Santalo Formula

Let $M$ be a simple Riemannian manifold with boundary $\partial M$. For $(x,v) \in SM$, let $\tau(x,v)$ denote the exit time of the geodesic starting at $x$ with tangent vector $v$, i.e. $\tau(x,v)$ is the (necessarily unique, and finite) time at which $\exp_x(tv) \in \partial M$.

We let $\partial_+(SM)$ denote the set
\[ \partial_+(SM) = \{ (x,v) \in SM \ | \ x \in \partial M, \langle v, \nu\rangle > 0 \} \]
where $\nu$ denotes the inward unit normal to $\partial M$ in $M$. The exponential map identifies $SM$ with the set
\[ \Omega = \{ (x,v,t) \in \partial_+(SM) \times \mathbf{R} \ | \ 0 \leq t \leq \tau(x,v)  \}, \]
via $(x,v,t) \mapsto \exp_x(tv)$. Let $\Phi: \Omega \to M$ denote this diffeomorphism. Then we have, for all $f \in C^\infty(SM)$
\begin{align}
\int_{SM} f dvol(SM) &= \int_\Omega (\Phi^\ast f) (\Phi^\ast dvol(SM)) \\
&= \int_{\partial_+(SM)} \int_0^{\tau(x,v)} f(\phi_t(x,v)) \Phi^\ast dvol(SM).
\end{align}
Therefore, we can compute integrals of functions over $SM$ by integrating along geodesics, provided that we can cmopute $\Phi^\ast dvol(SM)$. This is the content of the Santalo formula.

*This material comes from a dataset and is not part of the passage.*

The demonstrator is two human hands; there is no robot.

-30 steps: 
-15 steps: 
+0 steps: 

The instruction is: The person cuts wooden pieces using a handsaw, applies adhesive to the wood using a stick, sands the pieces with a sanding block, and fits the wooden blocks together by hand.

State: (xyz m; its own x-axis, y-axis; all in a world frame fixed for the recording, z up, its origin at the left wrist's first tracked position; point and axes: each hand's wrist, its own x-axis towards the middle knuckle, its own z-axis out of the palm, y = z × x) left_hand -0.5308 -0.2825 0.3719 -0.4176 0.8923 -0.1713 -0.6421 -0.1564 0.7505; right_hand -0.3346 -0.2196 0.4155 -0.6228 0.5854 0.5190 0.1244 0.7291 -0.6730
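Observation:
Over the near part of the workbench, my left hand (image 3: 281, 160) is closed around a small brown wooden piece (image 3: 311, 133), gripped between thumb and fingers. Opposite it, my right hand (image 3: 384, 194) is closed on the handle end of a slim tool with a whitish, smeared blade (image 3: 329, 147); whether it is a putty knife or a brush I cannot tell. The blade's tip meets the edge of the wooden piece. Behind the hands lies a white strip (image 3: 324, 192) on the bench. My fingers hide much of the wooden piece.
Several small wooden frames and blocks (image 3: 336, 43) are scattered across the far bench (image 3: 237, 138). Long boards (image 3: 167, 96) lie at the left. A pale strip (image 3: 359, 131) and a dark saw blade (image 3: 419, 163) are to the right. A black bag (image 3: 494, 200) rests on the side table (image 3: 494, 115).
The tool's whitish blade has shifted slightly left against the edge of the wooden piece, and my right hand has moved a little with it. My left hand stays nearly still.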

Theorem (Santalo formula). For all $f \in C^\infty(SM)$, we have
\[ \int_{SM} f dvol(SM) = \int_{\partial_+(SM)} \int_0^{\tau(x,v)} f(\phi_t(x,v)) \langle v, \nu\rangle dt dvol(\partial(SM)) \]

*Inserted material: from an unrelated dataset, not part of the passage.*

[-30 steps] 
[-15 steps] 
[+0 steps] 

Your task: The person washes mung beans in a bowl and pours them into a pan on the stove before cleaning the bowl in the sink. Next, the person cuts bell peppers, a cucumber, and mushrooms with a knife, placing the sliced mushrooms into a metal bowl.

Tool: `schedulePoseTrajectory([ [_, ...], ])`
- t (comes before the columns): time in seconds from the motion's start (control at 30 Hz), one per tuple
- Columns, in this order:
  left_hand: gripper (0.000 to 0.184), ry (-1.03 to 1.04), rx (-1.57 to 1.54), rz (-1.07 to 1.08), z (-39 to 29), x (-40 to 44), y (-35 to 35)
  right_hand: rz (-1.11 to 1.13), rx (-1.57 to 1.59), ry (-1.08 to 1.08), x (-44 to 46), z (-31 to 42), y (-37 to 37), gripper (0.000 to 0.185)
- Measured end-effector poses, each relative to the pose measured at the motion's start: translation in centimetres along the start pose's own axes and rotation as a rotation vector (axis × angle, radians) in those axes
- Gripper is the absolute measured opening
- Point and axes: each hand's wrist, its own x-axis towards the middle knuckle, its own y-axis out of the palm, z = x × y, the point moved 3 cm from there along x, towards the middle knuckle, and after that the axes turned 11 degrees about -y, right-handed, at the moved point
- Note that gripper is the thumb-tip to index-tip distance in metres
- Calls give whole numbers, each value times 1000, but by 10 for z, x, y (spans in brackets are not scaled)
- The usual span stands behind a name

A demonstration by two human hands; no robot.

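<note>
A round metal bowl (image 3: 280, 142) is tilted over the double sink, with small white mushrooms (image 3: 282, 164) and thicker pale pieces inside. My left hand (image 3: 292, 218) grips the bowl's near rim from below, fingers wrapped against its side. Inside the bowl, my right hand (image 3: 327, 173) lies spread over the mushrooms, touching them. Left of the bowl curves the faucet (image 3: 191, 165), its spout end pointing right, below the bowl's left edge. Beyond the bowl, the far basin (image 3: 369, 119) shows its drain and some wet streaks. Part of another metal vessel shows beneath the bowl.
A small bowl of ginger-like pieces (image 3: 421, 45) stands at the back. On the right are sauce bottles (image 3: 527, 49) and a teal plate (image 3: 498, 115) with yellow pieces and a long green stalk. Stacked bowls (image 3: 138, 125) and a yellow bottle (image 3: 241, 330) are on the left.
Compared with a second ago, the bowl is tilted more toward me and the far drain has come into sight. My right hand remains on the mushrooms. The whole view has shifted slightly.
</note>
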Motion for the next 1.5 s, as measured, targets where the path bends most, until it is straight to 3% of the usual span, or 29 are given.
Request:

Proof. Necessarily, we must have
\[ \Phi^\ast(dvol(SM)) = a(x,v) dt \wedge dvol(\partial(SM))), \]
for some function $a(x,v)$. The reason we can assume that $a$ is independent of $t$ is that $\Phi$ is defined via geodesic flow, and geodesic flow preserves the volume form on $SM$. To compute the factor $a(x,v)$, we just need to compute
\[ i_{\partial / \partial t} \Phi^\ast(dvol(SM)) = \Phi^\ast(i_{\Phi_\ast(\partial / \partial t)} dvol(SM)) \]
From the definition of $\Phi$, we have that $\Phi_\ast(\partial / \partial t)$ is the Reeb vector field on $SM$, i.e. the vector field generating geodesic flow. Therefore, $\Phi_\ast(\partial / \partial t)$ is equal, at a point $(x,v)$ to the horizontal lift of the vector $v$. Therefore, using the definition of the induced volume form on a hypersurface of a Riemannian manifold, we find
\[ i_{\partial / \partial t} \Phi^\ast(dvol(SM)) = \langle v, \nu \rangle dvol(\partial(SM)) \]
where $\nu$ is the inward pointing unit normal to $\partial(SM)$ in $SM$. This shows that $a(x,v) = \langle v, \nu \rangle$ and completes the proof.